MISTER SPEX SE Mister Spex SE plans Initial Public Offering

Directive transparence : information réglementée

14/06/2021 08:03

DGAP-News: Mister Spex SE / Key word(s): IPO
Mister Spex SE plans Initial Public Offering

14.06.2021 / 08:03
The issuer is solely responsible for the content of this announcement.


Mister Spex SE plans Initial Public Offering

- Mister Spex is the leading digitally native omnichannel optician in Europe - uniquely positioned with superior customer value proposition combining convenience, fashion and broad multi-brand offering

- The European eyewear market of around €32 billion in 2020 is characterised by resilient growth rates thanks to structural macro trends and offers considerable potential for online penetration

- Long-term double-digit sales growth rates and proven profitability as sales in 2020 once again increased at a faster rate than the market, increasing to €164 million (18% higher than 2019), while the European eyewear market declined by 13%; continued momentum as revenue accelerated by 27% in the first quarter of 2021 compared to the same quarter of the previous year

- Mister Spex established a best-in-class and highly scalable infrastructure driving strong service levels and leverages comprehensive data capabilities to optimize the omnichannel experience

- Public offering planned consisting of a placement of new shares derived from a capital increase and secondary shares from certain existing shareholders

- Mister Spex aims to raise a minimum of €225 million from the capital increase, to be used primarily to accelerate the growth strategy and the international expansion of the omnichannel business model

- Admission to trading and listing of the shares is intended on the regulated market (Prime Standard) of the Frankfurt Stock Exchange in Q3 2021, subject to market conditions

Berlin, 14 June 2021 - Mister Spex SE (and together with its subsidiaries, "Mister Spex"), Europe's leading digitally native omnichannel optician, is planning an initial public offering (IPO) and listing of its shares on the regulated market (Prime Standard) of the Frankfurt Stock Exchange. The IPO will likely include new shares from a capital increase and secondary shares from certain existing shareholders to be offered to private and institutional investors in Germany as well as institutional investors in certain other countries. The envisaged gross proceeds from the sale of new shares in the amount of a minimum of €225 million are to be used primarily to accelerate the growth strategy and the international expansion of the omnichannel business model and also for repayment of a bridge loan facility. Existing shareholders are expected to provide shares to cover potential over-allotments in the amount of c.15% of the base offering. The company and certain existing shareholders are expected to agree to a lock up of 180 days, whereas members of the management board have agreed to a lock-up of 365 days. The IPO is targeted to be completed in the third quarter of 2021, subject to market conditions.
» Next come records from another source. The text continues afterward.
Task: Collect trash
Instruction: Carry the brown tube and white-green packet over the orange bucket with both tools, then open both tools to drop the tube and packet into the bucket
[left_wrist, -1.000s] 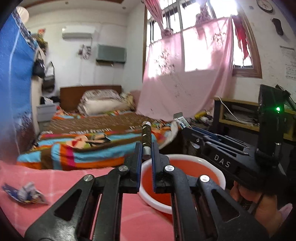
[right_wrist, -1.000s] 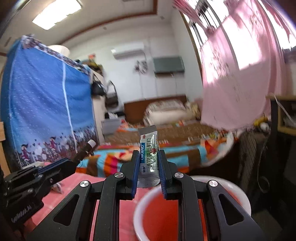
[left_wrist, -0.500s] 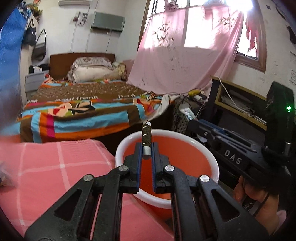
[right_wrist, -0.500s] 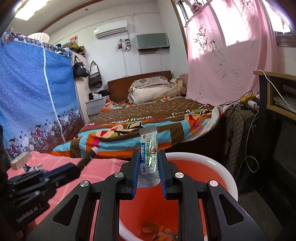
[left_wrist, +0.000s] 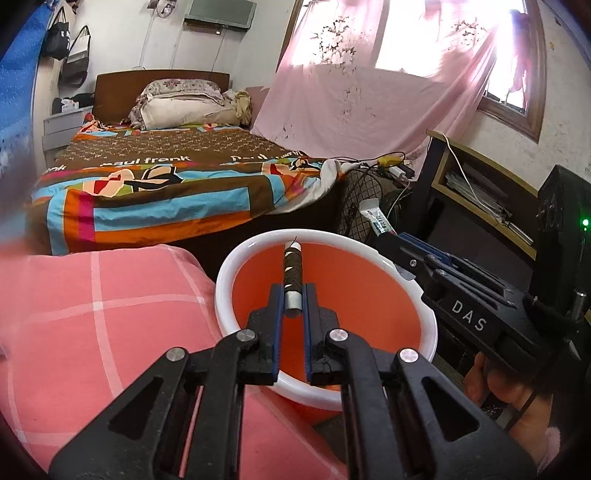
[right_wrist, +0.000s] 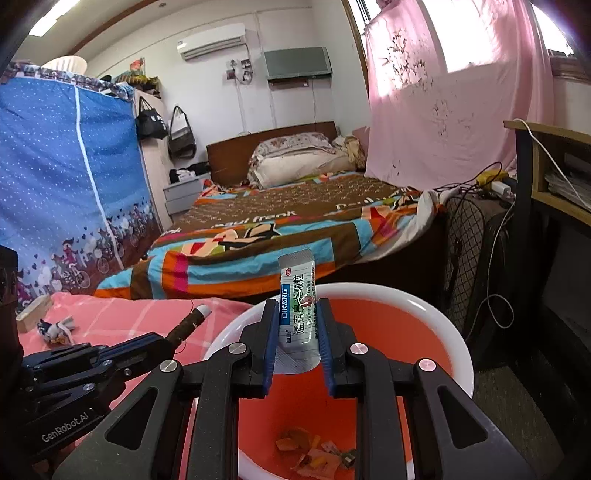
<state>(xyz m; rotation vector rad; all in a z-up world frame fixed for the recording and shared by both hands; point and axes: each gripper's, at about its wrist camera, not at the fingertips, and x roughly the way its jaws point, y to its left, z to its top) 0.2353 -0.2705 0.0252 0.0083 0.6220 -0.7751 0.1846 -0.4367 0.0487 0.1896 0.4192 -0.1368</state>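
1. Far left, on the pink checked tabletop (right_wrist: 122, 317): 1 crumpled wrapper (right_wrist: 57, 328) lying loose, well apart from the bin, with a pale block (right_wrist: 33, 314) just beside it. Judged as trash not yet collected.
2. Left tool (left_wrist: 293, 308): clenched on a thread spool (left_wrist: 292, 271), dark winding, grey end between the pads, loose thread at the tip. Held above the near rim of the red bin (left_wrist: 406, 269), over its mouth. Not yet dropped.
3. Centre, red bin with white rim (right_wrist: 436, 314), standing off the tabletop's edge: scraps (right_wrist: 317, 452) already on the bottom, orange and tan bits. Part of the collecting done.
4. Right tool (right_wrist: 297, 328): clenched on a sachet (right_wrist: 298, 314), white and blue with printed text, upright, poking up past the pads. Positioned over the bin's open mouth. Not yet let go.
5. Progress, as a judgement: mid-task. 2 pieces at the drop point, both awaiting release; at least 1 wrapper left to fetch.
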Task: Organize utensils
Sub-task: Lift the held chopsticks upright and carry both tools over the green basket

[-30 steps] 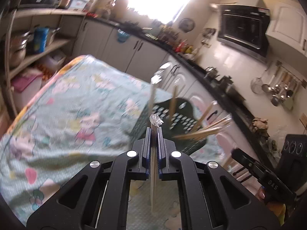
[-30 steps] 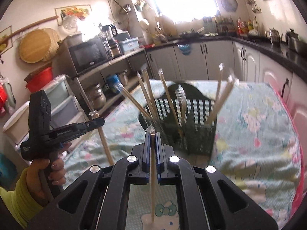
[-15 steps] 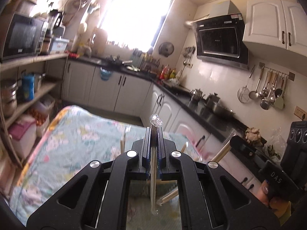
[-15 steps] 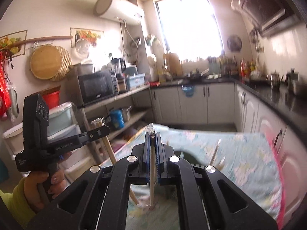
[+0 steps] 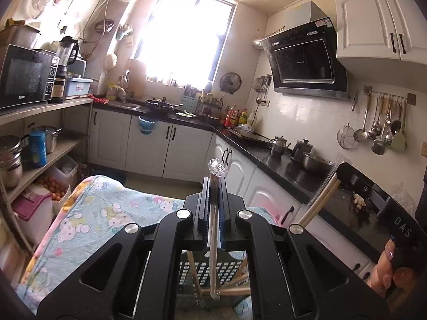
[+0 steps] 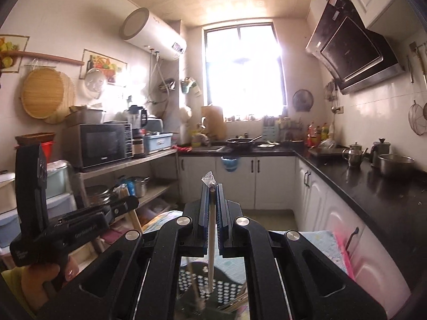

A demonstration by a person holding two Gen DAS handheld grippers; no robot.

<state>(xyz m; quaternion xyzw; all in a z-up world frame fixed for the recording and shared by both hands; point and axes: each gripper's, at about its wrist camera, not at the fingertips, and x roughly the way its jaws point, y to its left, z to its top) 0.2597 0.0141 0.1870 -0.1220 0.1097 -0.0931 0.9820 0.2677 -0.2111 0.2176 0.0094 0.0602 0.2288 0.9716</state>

"The IPO is the next logical step for us to strengthen our position as the leading digitally native European omnichannel optical brand and to support our long-term growth strategy," says Dirk Graber, founder and Co-CEO of Mister Spex SE. "We want to use the proceeds from the IPO not only for further growth internationally and in Germany, but also for investments in our strong technological base, which makes the industry-leading customer experience a reality with the help of innovative data analysis capabilities along with other tools."
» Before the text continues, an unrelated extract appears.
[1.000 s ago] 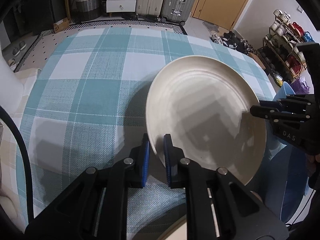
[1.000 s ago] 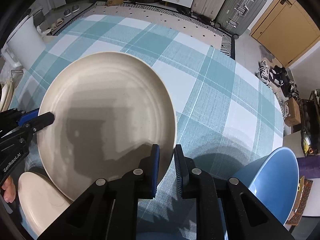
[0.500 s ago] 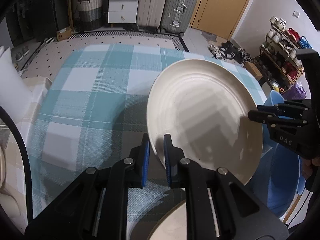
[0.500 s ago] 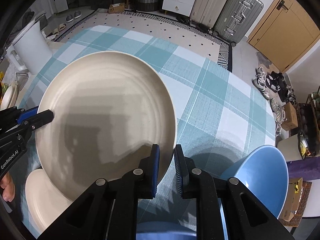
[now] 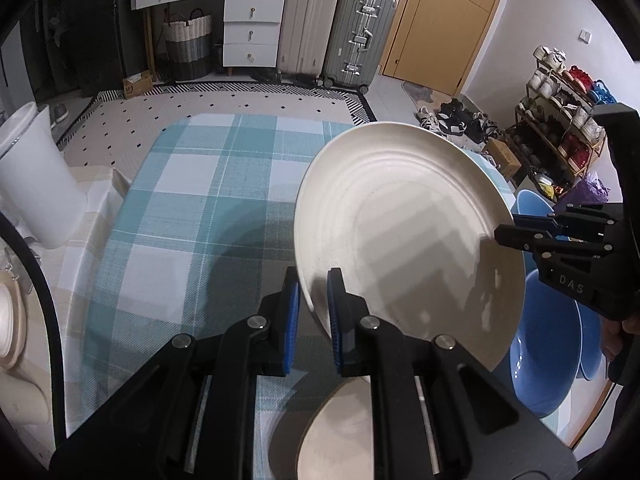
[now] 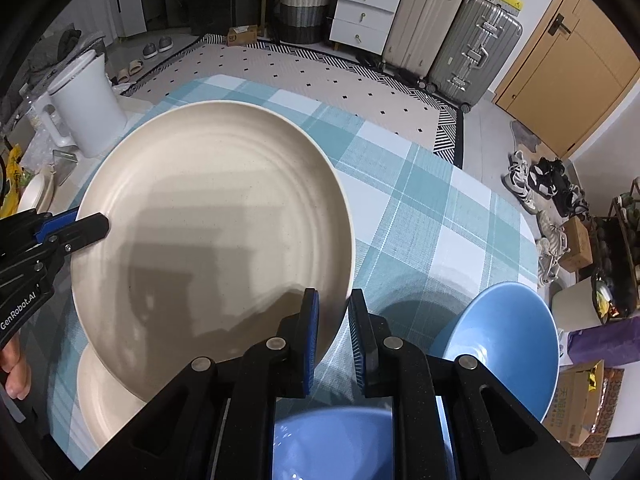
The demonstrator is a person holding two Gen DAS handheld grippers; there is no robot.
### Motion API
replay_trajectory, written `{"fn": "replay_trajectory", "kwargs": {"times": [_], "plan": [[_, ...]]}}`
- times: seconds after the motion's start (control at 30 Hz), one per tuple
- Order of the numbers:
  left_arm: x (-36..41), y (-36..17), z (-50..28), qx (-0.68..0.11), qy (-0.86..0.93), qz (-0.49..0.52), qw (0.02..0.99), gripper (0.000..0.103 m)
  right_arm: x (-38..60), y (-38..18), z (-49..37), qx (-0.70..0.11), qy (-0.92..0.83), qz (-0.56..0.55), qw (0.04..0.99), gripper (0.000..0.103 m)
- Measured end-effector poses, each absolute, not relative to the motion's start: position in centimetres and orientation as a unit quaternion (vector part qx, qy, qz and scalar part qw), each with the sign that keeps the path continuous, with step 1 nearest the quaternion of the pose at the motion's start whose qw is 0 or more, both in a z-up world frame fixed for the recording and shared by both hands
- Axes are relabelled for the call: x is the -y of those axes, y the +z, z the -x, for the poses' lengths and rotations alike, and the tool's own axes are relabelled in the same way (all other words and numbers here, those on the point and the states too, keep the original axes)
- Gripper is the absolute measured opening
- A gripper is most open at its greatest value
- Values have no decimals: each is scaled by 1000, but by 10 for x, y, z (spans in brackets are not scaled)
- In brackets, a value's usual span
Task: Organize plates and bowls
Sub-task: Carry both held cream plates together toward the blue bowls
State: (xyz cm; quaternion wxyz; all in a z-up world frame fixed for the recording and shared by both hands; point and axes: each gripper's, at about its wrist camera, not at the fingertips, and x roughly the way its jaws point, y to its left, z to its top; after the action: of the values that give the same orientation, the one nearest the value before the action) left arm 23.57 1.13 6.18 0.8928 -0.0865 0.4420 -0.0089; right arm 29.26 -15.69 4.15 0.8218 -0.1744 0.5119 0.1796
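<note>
A large cream plate [image 5: 404,240] [image 6: 212,240] hangs above the table, held by two opposite rims. My left gripper [image 5: 313,284] is shut on its near left rim, and its tip also shows at the plate's left edge in the right wrist view [image 6: 92,228]. On the opposite rim my right gripper [image 6: 333,300] is shut, seen from the left wrist as a black tip [image 5: 516,236]. A smaller cream plate [image 5: 340,432] [image 6: 104,392] lies on the table below. Two blue bowls [image 6: 504,336] [image 6: 332,444] sit at the table's right and near side.
The table wears a teal and white checked cloth [image 5: 192,208]. A white jug [image 6: 86,104] stands off its left end. Suitcases [image 5: 352,36], drawers and a shoe rack [image 5: 560,128] line the room beyond the table.
Both grippers have risen with the large plate between them. The table and the small plate below now look farther away, and more of the room shows.
</note>
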Motion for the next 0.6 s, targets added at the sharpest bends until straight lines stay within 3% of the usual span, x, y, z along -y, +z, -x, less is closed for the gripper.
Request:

Leading omnichannel model in the eyewear market - sales online and offline have a self-amplifying effect

Mister Spex is the leading digitally native omnichannel optician in Europe, a fragmented and growing market. Through the targeted use of data-driven technologies and digitised processes, the company offers next-level, tailored customer experiences that make the individual shopping experience simple and intuitive. What's more, customers have access to a wide range of high-quality multi-brand products.

Mister Spex focuses specifically on the seamless connection of the online and offline proposition to become the first choice for eyewear for more and more customers. This is the reason why the number of new customers increased by around 15% between 2019 and 2020 and this trend has accelerated significantly again in the current year: the number of new customers in the first quarter of 2021 rose by 30% compared to the previous year.

The advantage of Mister Spex's omnichannel concept lies in how online and offline business can enhance one another, thus creating valuable synergies. Using data and technology-driven processes, Mister Spex has built up a deep understanding of the market and knowledge of the needs and preferences of customers over the years, which in turn forms the basis for further offline expansion.

Together with Mister Spex's strong brand awareness, there are two main advantages, explains
Dr Mirko Caspar, Co-CEO of Mister Spex: "Firstly, we know how and where to best get loyalty from our customers online and in our stores and, secondly, the brand is already well established locally when we open a new store. We are also expanding our target groups with our offline offers. Thanks to the digitally anchored purchase process, with a high proportion of educational formats, new customers in the stores are introduced to the online purchase process step by step, resulting in a very high repurchase rate via the online channel. It's a self-amplifying effect."

Today, Mister Spex's online platforms are active in Germany, Finland, France, the UK, the Netherlands, Norway, Austria, Spain, Sweden and Switzerland and the company has 42 of its own stores in Germany, Austria and Sweden. In addition, Mister Spex operates a network of over 400 partner opticians. Fast delivery times and simple, free returns are an important part of the business model as Mister Spex sends more than 20,000 orders per day from its distribution centre in Berlin, with more than 85% of all orders shipped within the day of order.

In addition to well-known and renowned luxury brands, Mister Spex boasts young and innovative independent labels as well as its own high-quality brands and exclusive collaborations with influencers and fashion designers.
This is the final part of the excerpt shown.